Even if banks could cobble together a solution in time for January 2017, there’s no guarantee that the regulators will be ready for them. As a directive, MiFID II requires national competent authorities to produce their own rules. Implementation will mean collecting and analysing significant volumes of data—a task they’re unlikely to be up to.

O’Braonain suggests that the industry is “not even remotely close to being ready”, and that this applies to ESMA, too.

He says: “This is more [ESMA] just being really worried about [its], and the national competent authorities’, ability to manage the huge amount of data they will receive and need to monitor and analyse.”

Taylor adds that, while European regulators don’t want to appear to be going soft, there is, again, a balance to be struck. He suggests regulators might not have their rules ready until half way through 2016.

He says: “European legislators don’t want to be criticised by their US counterparts for being slow and for being soft on the industry, but this is a practical, pragmatic proposal, and I don’t think they’ve got any choice. It would be an absolute disaster if they pressed ahead with an unrealistic timeline.”

“When a regulator themselves says this can’t be done, that’s very much a transparent and honest assessment.”

And Lynch is in agreement, saying: “The national competent authorities, and the regulators that ultimately will need to consume and manage this data, need a delay. They are not ready and they’re not going to be ready by January 2017, they have stated as much.”

According to O’Braonain, however, with a 24-month time frame comes a temptation to relax. “That’s incredibly dangerous,” he says. “Because the extra time should be used to understand the complexity, the IT requirements and also for testing and re-testing to ensure reporting completeness and accuracy.”

With an extra year for implementation comes the expectation that when MiFID II is introduced, firms should have their compliance solutions sussed, and that regulators will have less sympathy for those that don’t.

“The tolerance for failure … will be significantly reduced,” says O’Braonain. “That, in turn, could see any non-complaint firms fined at an earlier stage.”

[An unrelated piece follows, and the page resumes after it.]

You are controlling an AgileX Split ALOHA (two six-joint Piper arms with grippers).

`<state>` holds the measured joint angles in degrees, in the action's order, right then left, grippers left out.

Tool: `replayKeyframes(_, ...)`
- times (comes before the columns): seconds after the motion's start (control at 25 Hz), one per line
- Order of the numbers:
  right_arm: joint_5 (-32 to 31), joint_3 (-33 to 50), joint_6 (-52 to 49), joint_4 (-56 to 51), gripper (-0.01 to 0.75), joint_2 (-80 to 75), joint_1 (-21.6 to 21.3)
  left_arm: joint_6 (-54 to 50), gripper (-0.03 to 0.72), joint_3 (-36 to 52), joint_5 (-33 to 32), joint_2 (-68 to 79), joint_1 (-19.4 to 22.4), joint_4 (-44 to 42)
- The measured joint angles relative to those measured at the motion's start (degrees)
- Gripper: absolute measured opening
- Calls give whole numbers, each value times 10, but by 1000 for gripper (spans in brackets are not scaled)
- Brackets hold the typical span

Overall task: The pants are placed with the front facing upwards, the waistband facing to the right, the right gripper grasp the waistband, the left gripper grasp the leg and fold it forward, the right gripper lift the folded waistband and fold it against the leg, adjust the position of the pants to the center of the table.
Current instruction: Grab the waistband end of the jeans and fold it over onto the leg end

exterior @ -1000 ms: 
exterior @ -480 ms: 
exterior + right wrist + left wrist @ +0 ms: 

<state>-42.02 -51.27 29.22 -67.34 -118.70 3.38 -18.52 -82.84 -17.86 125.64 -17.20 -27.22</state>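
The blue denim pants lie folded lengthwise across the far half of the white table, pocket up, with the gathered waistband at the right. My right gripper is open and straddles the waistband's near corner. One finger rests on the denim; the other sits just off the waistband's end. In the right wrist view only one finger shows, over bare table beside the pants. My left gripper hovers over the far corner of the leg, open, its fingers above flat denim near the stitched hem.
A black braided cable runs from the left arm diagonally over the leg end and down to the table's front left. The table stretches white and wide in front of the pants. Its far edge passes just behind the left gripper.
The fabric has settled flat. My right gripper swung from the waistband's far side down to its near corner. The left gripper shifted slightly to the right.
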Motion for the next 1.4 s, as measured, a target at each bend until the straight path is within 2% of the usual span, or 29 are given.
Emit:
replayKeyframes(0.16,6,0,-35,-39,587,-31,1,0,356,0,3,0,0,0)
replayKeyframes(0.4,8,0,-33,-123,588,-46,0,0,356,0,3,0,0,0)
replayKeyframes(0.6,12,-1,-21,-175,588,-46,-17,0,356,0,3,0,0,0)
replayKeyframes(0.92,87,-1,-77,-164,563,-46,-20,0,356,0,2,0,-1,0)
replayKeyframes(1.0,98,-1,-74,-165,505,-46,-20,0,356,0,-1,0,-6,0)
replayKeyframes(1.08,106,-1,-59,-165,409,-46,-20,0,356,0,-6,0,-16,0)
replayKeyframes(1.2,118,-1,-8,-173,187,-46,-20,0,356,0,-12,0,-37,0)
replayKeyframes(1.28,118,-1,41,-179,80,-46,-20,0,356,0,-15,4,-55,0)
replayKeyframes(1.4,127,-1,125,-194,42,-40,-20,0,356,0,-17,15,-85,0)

He adds: “In lieu of any official announcement, our advice is simple: keep going with the original date in mind until you hear otherwise.”

Taylor agrees with this sentiment, adding that no institution affected should “take their foot off the gas”.

He says: “That includes market participants, the European Commission and ESMA themselves, and the national competent authorities who have got to get their infrastructure and their systems in place as soon as possible.”

Taylor concludes: “Market participants shouldn’t be breathing a sigh of relief, because there’s no avoidance in delay. They have still got to do this and it’s still going to be painful.”